Substitute back to the original equation \((1)\)

\[ y_t = \phi (\phi y_{t-2} + u_{t-1}) + u_t = \phi^2y_{t-2} + \phi u_{t-1} +u_t \]

then substitute \(y_{t-2}\),

\[ y_t = \phi^2(\phi y_{t-3} + u_{t-2}) + \phi u_{t-1}= \phi^3y_{t-3}+\phi^2u_{t-2}+\phi u_{t-1}+u_t \]

continue the recursive substitution, the solution will take form as an infinite series

\[ y_t = \phi^t y_0 + \phi^{t-1}u_{1} + \phi^{t-2}u_{2} + \phi^{t-3}u_{3} + ... + \phi u_{t-1} + u_t \]

Dynamic Multiplier

The dynamic multiplier is a partial derivative toward \(u_i,\ i \in (1,2,.., t)\), e.g. dynamic multiplier of \(u_1\)

\[ \frac{\partial y_t}{\partial u_1} = \phi^{t-1} \]

The value of \(\phi\) characterizes the pattern of the difference equation.

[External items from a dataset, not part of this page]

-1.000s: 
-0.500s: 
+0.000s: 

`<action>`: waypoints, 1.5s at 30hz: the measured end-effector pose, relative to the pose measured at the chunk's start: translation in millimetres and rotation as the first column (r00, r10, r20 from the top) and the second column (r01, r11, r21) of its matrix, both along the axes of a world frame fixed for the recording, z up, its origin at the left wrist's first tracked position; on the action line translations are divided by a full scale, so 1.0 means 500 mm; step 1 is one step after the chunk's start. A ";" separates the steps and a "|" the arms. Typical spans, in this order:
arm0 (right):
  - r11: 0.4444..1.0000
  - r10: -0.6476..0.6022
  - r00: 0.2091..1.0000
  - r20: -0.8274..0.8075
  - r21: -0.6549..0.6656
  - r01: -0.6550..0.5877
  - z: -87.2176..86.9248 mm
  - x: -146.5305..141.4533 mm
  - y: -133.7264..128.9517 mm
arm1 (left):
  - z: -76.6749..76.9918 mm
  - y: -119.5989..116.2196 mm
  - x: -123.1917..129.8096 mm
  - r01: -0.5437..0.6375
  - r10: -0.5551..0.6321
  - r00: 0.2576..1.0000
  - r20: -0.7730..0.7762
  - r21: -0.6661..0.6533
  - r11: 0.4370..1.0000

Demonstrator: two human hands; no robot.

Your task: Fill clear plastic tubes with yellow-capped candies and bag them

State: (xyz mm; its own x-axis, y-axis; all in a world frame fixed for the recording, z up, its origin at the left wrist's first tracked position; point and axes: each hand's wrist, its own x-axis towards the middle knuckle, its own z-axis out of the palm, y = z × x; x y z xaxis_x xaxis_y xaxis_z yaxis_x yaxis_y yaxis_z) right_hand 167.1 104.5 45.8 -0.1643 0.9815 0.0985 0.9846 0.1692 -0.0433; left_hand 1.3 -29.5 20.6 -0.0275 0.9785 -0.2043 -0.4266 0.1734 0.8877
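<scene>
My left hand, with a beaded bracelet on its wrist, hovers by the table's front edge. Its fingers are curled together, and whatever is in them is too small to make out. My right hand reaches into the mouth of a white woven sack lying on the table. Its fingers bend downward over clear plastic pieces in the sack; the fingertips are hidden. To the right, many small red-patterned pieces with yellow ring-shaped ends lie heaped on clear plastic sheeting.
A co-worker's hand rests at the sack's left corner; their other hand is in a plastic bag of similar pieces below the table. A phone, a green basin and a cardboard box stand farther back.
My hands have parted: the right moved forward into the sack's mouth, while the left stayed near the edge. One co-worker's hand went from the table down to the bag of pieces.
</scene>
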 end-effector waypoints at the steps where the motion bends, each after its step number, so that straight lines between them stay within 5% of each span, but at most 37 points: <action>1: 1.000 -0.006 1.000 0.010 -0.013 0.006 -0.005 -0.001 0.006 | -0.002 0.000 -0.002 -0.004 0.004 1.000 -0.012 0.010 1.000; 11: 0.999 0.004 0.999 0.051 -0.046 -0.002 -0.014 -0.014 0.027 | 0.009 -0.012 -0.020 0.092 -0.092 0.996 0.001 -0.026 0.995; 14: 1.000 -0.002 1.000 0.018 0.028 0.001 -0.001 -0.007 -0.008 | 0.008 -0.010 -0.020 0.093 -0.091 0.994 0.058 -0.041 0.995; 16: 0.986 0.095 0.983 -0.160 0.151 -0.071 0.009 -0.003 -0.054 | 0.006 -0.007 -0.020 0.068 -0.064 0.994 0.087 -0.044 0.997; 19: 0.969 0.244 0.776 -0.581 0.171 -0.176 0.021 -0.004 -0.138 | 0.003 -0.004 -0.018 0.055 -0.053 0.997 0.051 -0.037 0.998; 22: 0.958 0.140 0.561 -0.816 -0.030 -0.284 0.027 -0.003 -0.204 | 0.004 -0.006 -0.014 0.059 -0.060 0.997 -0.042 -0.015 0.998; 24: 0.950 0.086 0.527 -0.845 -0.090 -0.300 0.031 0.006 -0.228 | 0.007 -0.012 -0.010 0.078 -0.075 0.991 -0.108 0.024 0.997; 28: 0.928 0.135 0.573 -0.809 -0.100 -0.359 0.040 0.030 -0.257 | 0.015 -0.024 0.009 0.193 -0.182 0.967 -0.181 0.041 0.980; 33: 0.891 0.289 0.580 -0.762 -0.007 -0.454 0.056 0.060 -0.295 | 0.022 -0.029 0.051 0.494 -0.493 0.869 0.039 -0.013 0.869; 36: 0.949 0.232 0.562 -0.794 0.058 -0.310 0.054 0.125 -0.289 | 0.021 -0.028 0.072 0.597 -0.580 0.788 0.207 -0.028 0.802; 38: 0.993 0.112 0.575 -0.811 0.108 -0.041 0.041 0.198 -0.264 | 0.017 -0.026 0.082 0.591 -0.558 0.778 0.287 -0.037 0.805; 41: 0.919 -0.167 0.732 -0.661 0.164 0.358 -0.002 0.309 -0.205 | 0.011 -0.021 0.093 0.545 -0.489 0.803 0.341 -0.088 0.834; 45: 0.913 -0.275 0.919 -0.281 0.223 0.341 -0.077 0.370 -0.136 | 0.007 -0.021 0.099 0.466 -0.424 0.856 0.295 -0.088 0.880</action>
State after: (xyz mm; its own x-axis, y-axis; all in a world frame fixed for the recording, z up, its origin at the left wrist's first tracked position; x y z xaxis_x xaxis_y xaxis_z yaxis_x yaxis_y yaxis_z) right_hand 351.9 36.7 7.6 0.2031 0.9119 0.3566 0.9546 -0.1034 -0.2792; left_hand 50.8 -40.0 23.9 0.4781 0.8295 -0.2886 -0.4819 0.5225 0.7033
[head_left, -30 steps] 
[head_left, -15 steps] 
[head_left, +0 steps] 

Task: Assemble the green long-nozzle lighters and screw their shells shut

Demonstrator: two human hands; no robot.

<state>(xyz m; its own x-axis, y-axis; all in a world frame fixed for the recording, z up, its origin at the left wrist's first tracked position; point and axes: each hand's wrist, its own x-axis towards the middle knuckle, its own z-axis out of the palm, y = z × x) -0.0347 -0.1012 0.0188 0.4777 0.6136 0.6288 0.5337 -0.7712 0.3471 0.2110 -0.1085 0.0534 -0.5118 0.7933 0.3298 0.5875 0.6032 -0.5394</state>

The charts below shows how the parameter \(\phi\) determines the system.

y = np.zeros(30)
y[0] = 100

ax_pos = [221, 222, 223, 224]
fig = plt.figure(figsize=(12, 7))
tt = ["$\phi=.9$", "$\phi=1$", "$\phi=1.3$", "$\phi=-0.8$"]
phi = [0.9, 1, 1.3, -0.8]

for j in range(4):
    ax = fig.add_subplot(ax_pos[j])
    for i in range(1, 30):
        u = np.random.randn()
        y[i] = phi[j] * y[i - 1] + u
    ax.bar(np.arange(len(y)), y)
    ax.set_title(tt[j], size=16)
plt.suptitle(r"$y_t=\phi y_{t-1}+u_t$", size=22)
plt.show()

As long as \(-1<\phi<1\), the system will be stable, otherwise explosive.

Impulse Response Function of AR(1)

Impulse response function (IRF) depicts the path of \(Y\) from a unit impulse in \(u\).

For an \(\text{AR}(1)\) model, the IRF is straightforward, for example \[ Y_t = .88 Y_{t-1}+u_t \] The IRF is traced out by a recursive substitution \[ \begin{align} \text{IRF}(0)&=1\\ \text{IRF}(1)&=0.88\times \text{IRF}(0)\\ \text{IRF}(2)&=0.88\times \text{IRF}(1)\\ \text{IRF}(3)&=0.88\times \text{IRF}(2)\\ &\ldots \end{align} \] So for \(\text{AR(1)}\), the IRF is simply coefficient raise to the power of horizon \[ \text{IRF}(k)=\theta^k \]

def irf_ar1(theta, horizon, impluse=1):
    irf = [impluse]
    for i in range(0, horizon):
        irf.append(irf[-1] * theta**i)
    irf[0] = 0
    return irf
irf = irf_ar1(0.97, 20)
impulse = np.zeros(len(irf))
impulse[1] = 1
fig, ax = plt.subplots(figsize=(12, 5), nrows=2, ncols=1)
ax[0].bar(np.arange(len(irf)), irf)
ax[0].bar(np.arange(len(impulse)), impulse, color="Coral")
ax[1].bar(np.arange(len(impulse)), impulse, label="Unit Impulse", color="Coral")
plt.legend()
plt.suptitle("Impluse Reponse Function of AR(1)")
plt.show()

However for \(\text{AR(p)}\), the IRF is taking a confusing expression. For instance, an \(\text{AR}(3)\) model \[ Y_t = 0.94 Y_{t-1} - 0.35 Y_{t-2} -0.3 Y_{t-3} +u_t \]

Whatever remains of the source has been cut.